**Task statement**. All of the data should be copied exactly, with the pictures left out.

-------- Records for this exercise

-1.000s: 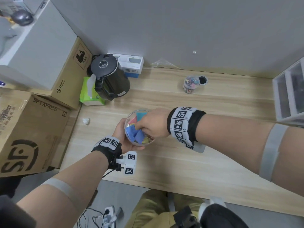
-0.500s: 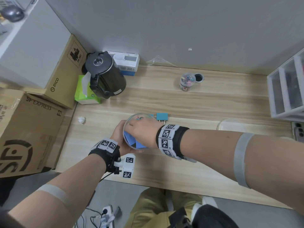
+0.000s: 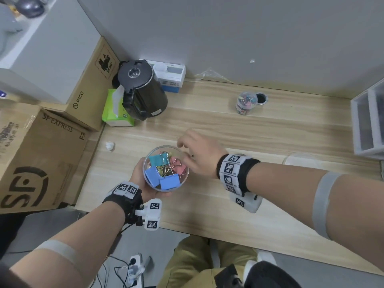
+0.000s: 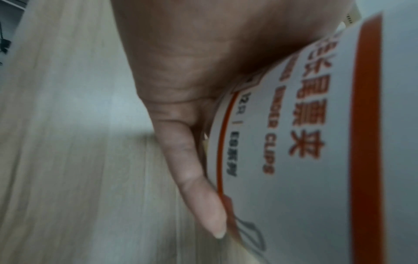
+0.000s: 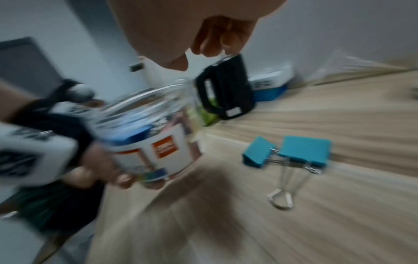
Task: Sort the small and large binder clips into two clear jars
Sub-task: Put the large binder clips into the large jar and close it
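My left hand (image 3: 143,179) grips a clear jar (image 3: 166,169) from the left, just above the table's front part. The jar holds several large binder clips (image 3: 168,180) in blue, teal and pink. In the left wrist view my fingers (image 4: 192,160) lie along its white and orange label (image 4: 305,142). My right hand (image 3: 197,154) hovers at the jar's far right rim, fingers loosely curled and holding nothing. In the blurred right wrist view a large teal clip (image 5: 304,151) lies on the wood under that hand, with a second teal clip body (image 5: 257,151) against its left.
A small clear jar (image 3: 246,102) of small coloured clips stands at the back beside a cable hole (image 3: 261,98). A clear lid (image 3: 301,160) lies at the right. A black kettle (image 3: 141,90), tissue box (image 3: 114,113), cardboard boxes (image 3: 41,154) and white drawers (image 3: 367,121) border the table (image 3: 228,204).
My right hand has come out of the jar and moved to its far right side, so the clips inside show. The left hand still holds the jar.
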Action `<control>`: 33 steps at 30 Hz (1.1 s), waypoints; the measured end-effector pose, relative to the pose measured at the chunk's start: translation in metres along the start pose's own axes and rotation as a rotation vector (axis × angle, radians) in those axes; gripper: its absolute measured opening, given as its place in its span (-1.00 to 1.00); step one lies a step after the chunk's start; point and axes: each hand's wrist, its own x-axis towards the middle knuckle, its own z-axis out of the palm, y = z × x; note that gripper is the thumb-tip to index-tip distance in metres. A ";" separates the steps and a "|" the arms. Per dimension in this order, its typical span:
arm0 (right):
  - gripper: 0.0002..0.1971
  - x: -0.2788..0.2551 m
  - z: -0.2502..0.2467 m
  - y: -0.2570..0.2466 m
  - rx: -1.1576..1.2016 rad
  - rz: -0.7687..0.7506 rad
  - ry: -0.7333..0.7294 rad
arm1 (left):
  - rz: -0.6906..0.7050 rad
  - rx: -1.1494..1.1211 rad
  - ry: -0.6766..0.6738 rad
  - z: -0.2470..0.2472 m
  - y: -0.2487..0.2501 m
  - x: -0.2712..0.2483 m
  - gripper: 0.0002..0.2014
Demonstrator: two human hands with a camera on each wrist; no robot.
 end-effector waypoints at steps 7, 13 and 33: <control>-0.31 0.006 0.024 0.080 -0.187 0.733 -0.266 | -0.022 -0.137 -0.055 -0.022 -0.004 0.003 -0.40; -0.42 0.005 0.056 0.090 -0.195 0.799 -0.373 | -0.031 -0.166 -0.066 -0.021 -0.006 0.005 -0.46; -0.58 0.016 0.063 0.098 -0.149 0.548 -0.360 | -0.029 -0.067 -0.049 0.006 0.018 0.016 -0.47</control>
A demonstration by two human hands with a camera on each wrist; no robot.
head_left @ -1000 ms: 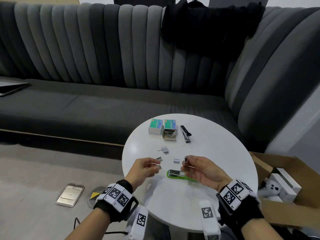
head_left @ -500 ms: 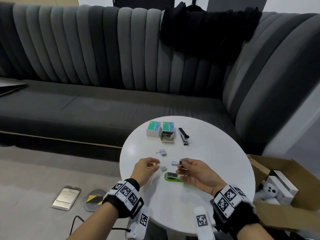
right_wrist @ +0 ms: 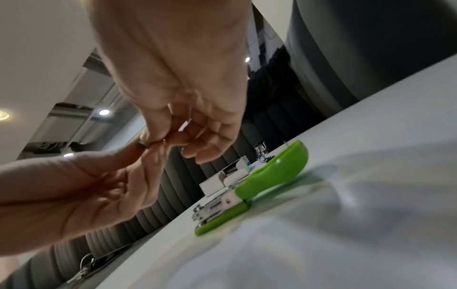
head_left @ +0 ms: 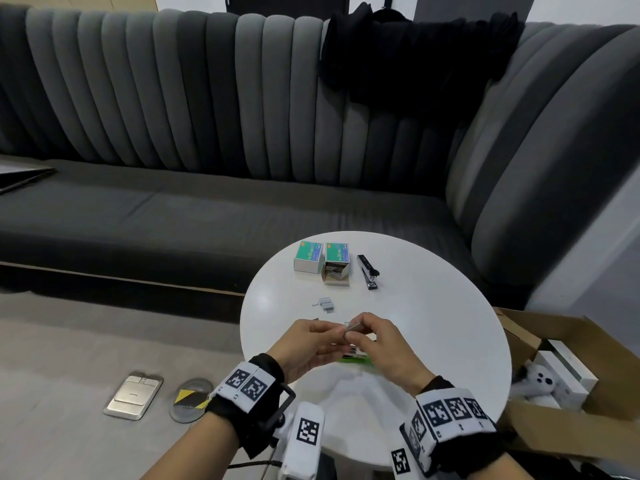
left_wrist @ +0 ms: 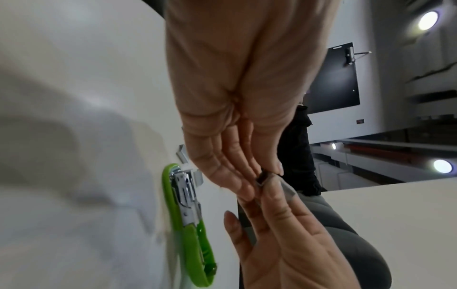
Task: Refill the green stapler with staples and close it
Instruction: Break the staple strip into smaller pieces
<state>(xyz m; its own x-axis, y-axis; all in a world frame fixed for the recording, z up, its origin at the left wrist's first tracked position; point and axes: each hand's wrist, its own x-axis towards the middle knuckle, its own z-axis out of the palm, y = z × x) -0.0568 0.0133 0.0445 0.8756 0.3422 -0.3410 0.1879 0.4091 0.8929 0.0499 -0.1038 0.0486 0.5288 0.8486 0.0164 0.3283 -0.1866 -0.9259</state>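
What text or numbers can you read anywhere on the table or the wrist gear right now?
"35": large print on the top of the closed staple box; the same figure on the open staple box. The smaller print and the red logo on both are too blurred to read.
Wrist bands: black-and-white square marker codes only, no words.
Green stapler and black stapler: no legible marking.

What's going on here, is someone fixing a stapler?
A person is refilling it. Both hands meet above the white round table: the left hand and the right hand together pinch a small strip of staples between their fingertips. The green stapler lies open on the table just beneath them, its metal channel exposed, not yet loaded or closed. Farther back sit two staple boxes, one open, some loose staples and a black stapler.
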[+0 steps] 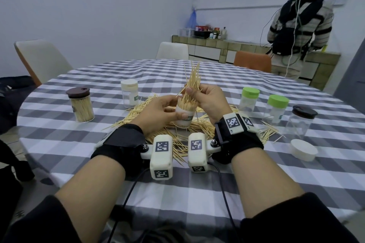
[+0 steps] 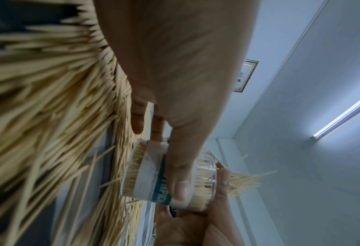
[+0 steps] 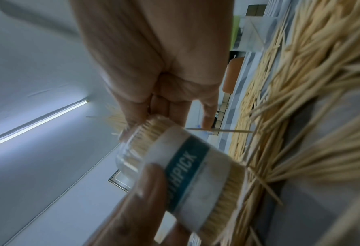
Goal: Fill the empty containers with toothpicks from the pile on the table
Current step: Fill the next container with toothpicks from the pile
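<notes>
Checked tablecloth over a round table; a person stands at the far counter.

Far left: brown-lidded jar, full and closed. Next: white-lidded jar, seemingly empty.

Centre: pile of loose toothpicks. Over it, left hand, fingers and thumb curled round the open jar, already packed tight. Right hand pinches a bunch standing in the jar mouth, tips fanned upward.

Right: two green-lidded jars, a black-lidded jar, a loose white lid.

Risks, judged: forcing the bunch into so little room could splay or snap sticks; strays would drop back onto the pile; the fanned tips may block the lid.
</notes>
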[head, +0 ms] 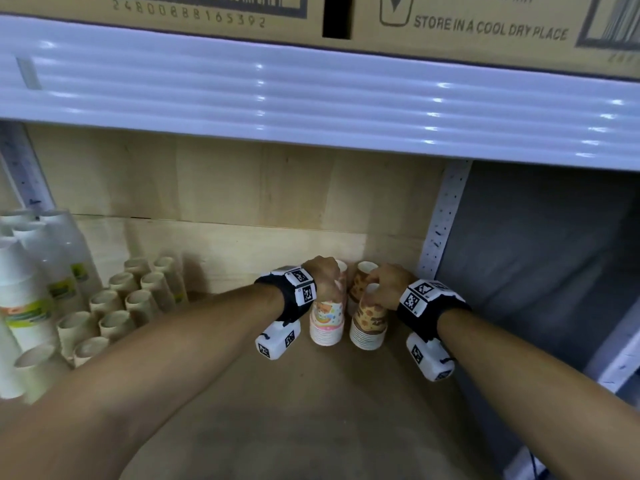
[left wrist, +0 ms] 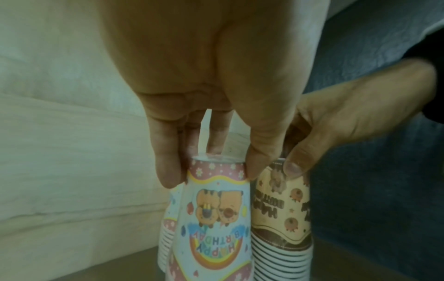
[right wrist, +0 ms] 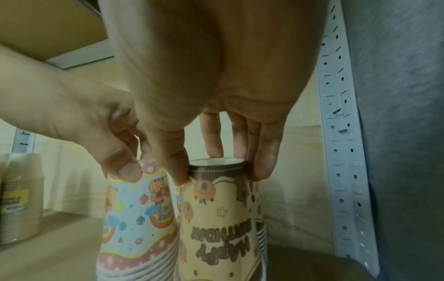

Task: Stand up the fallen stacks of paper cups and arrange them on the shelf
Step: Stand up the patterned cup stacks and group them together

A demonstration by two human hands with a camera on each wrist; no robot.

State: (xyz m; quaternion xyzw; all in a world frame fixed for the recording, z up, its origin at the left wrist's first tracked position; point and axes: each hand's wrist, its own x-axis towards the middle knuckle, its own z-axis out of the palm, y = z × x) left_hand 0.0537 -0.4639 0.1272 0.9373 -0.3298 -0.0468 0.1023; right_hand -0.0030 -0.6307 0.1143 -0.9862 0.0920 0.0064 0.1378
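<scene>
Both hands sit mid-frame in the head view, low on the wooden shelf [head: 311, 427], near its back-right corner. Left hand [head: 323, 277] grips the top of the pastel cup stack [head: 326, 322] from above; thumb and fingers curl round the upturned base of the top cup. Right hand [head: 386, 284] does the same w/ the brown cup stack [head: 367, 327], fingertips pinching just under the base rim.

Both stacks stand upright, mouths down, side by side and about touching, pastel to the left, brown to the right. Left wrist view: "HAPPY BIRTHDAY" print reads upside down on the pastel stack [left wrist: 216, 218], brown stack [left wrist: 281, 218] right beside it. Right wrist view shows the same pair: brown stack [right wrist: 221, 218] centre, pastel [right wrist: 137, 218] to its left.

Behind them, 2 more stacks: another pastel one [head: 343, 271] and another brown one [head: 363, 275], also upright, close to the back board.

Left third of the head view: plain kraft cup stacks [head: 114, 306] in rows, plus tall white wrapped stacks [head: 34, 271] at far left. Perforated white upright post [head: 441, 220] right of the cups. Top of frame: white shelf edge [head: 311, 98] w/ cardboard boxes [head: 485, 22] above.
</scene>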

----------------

**Exercise response**.
-1.000s: 
-0.500s: 
+0.000s: 
+0.000s: 
+0.000s: 
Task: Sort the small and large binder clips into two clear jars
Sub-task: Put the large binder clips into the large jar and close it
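My left hand (image 3: 143,179) grips a clear jar (image 3: 166,169) from the left, just above the table's front part. The jar holds several large binder clips (image 3: 168,180) in blue, teal and pink. In the left wrist view my fingers (image 4: 192,160) lie along its white and orange label (image 4: 305,142). My right hand (image 3: 197,154) hovers at the jar's far right rim, fingers loosely curled and holding nothing. In the blurred right wrist view a large teal clip (image 5: 304,151) lies on the wood under that hand, with a second teal clip body (image 5: 257,151) against its left.
A small clear jar (image 3: 246,102) of small coloured clips stands at the back beside a cable hole (image 3: 261,98). A clear lid (image 3: 301,160) lies at the right. A black kettle (image 3: 141,90), tissue box (image 3: 114,113), cardboard boxes (image 3: 41,154) and white drawers (image 3: 367,121) border the table (image 3: 228,204).
My right hand has come out of the jar and moved to its far right side, so the clips inside show. The left hand still holds the jar.
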Action `<control>`: 33 steps at 30 Hz (1.1 s), waypoints; the measured end-effector pose, relative to the pose measured at the chunk's start: translation in metres along the start pose's own axes and rotation as a rotation vector (axis × angle, radians) in those axes; gripper: its absolute measured opening, given as its place in its span (-1.00 to 1.00); step one lies a step after the chunk's start; point and axes: each hand's wrist, its own x-axis towards the middle knuckle, its own z-axis out of the palm, y = z × x; note that gripper is the thumb-tip to index-tip distance in metres. A ";" separates the steps and a "|" the arms. Per dimension in this order, its typical span:
arm0 (right):
  - gripper: 0.0002..0.1971
  - x: -0.2788..0.2551 m
  - z: -0.2502..0.2467 m
  - y: -0.2570..0.2466 m
  - rx: -1.1576..1.2016 rad
  - rz: -0.7687..0.7506 rad
  - ry: -0.7333..0.7294 rad
arm1 (left):
  - rz: -0.6906..0.7050 rad
  - rx: -1.1494..1.1211 rad
  - ry: -0.6766..0.6738 rad
  - z: -0.2470..0.2472 m
  - y: -0.2487..0.2501 m
  - x: -0.2712..0.2483 m
  - gripper: 0.0002..0.2014
Demonstrator: two human hands with a camera on each wrist; no robot.
 end-effector waypoints at steps 7, 13 and 33: <control>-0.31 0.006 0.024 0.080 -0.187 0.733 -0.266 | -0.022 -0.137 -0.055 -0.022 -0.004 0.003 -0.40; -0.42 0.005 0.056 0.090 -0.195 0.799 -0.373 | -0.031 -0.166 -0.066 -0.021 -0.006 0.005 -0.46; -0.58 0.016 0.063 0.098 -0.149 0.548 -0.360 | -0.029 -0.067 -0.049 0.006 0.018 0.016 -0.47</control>
A demonstration by two human hands with a camera on each wrist; no robot.
head_left @ -1000 ms: 
head_left @ -500 ms: 
right_wrist @ +0 ms: 
head_left @ +0 ms: 
left_wrist @ +0 ms: 
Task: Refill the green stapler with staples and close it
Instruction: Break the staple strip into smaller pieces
<state>(xyz m; its own x-axis, y-axis; all in a world frame fixed for the recording, z up, its origin at the left wrist's first tracked position; point and axes: each hand's wrist, its own x-axis towards the middle knuckle, its own z-axis out of the palm, y = z × x) -0.0568 0.0133 0.0445 0.8756 0.3422 -0.3410 0.1879 0.4091 0.8929 0.0499 -0.1038 0.0486 0.5288 0.8486 0.0164 0.3283 -0.1866 -0.9259</state>
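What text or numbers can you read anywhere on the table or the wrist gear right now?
"35": large print on the top of the closed staple box; the same figure on the open staple box. The smaller print and the red logo on both are too blurred to read.
Wrist bands: black-and-white square marker codes only, no words.
Green stapler and black stapler: no legible marking.

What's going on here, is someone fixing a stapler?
A person is refilling it. Both hands meet above the white round table: the left hand and the right hand together pinch a small strip of staples between their fingertips. The green stapler lies open on the table just beneath them, its metal channel exposed, not yet loaded or closed. Farther back sit two staple boxes, one open, some loose staples and a black stapler.
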[+0 steps] 
[+0 steps] 
[+0 steps] 
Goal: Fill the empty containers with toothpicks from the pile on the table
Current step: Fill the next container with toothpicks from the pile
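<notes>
Checked tablecloth over a round table; a person stands at the far counter.

Far left: brown-lidded jar, full and closed. Next: white-lidded jar, seemingly empty.

Centre: pile of loose toothpicks. Over it, left hand, fingers and thumb curled round the open jar, already packed tight. Right hand pinches a bunch standing in the jar mouth, tips fanned upward.

Right: two green-lidded jars, a black-lidded jar, a loose white lid.

Risks, judged: forcing the bunch into so little room could splay or snap sticks; strays would drop back onto the pile; the fanned tips may block the lid.
</notes>
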[head, +0 ms] 
[left wrist, +0 ms] 
[right wrist, +0 ms] 

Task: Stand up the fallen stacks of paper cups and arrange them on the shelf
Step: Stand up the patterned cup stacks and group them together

A demonstration by two human hands with a camera on each wrist; no robot.

State: (xyz m; quaternion xyzw; all in a world frame fixed for the recording, z up, its origin at the left wrist's first tracked position; point and axes: each hand's wrist, its own x-axis towards the middle knuckle, its own z-axis out of the palm, y = z × x) left_hand 0.0537 -0.4639 0.1272 0.9373 -0.3298 -0.0468 0.1023; right_hand -0.0030 -0.6307 0.1143 -0.9862 0.0920 0.0064 0.1378
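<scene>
Both hands sit mid-frame in the head view, low on the wooden shelf [head: 311, 427], near its back-right corner. Left hand [head: 323, 277] grips the top of the pastel cup stack [head: 326, 322] from above; thumb and fingers curl round the upturned base of the top cup. Right hand [head: 386, 284] does the same w/ the brown cup stack [head: 367, 327], fingertips pinching just under the base rim.

Both stacks stand upright, mouths down, side by side and about touching, pastel to the left, brown to the right. Left wrist view: "HAPPY BIRTHDAY" print reads upside down on the pastel stack [left wrist: 216, 218], brown stack [left wrist: 281, 218] right beside it. Right wrist view shows the same pair: brown stack [right wrist: 221, 218] centre, pastel [right wrist: 137, 218] to its left.

Behind them, 2 more stacks: another pastel one [head: 343, 271] and another brown one [head: 363, 275], also upright, close to the back board.

Left third of the head view: plain kraft cup stacks [head: 114, 306] in rows, plus tall white wrapped stacks [head: 34, 271] at far left. Perforated white upright post [head: 441, 220] right of the cups. Top of frame: white shelf edge [head: 311, 98] w/ cardboard boxes [head: 485, 22] above.
</scene>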

This output is complete, and the exercise is done.